- [Problem]
Repeat the listing below in full and exactly, but without its pictures.

- [Dataset excerpt]
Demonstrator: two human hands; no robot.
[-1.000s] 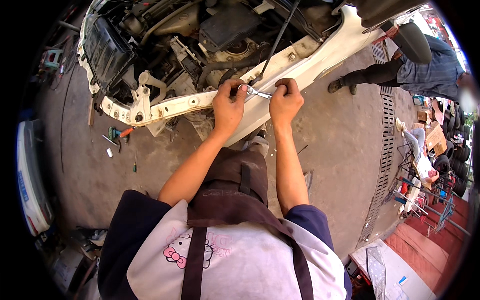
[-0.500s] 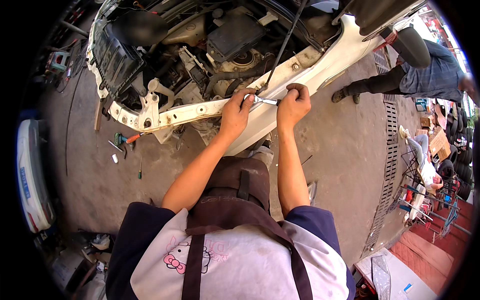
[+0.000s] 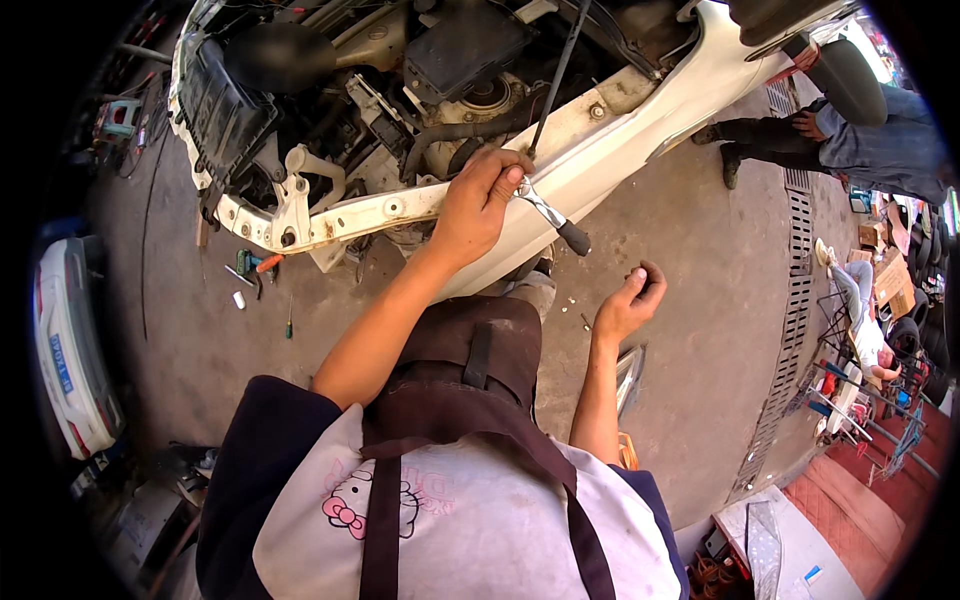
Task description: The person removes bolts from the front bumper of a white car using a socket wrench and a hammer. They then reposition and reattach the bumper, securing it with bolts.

- [Solution to this problem]
Demonstrator: two human hands; no robot.
[-1.000s] 
[-0.500s] 
[+0.000s] 
Task description: The person removes bolts from the front bumper of a white car using a socket wrench and a hammer. They then reposition and reattach the bumper, securing it with bolts.

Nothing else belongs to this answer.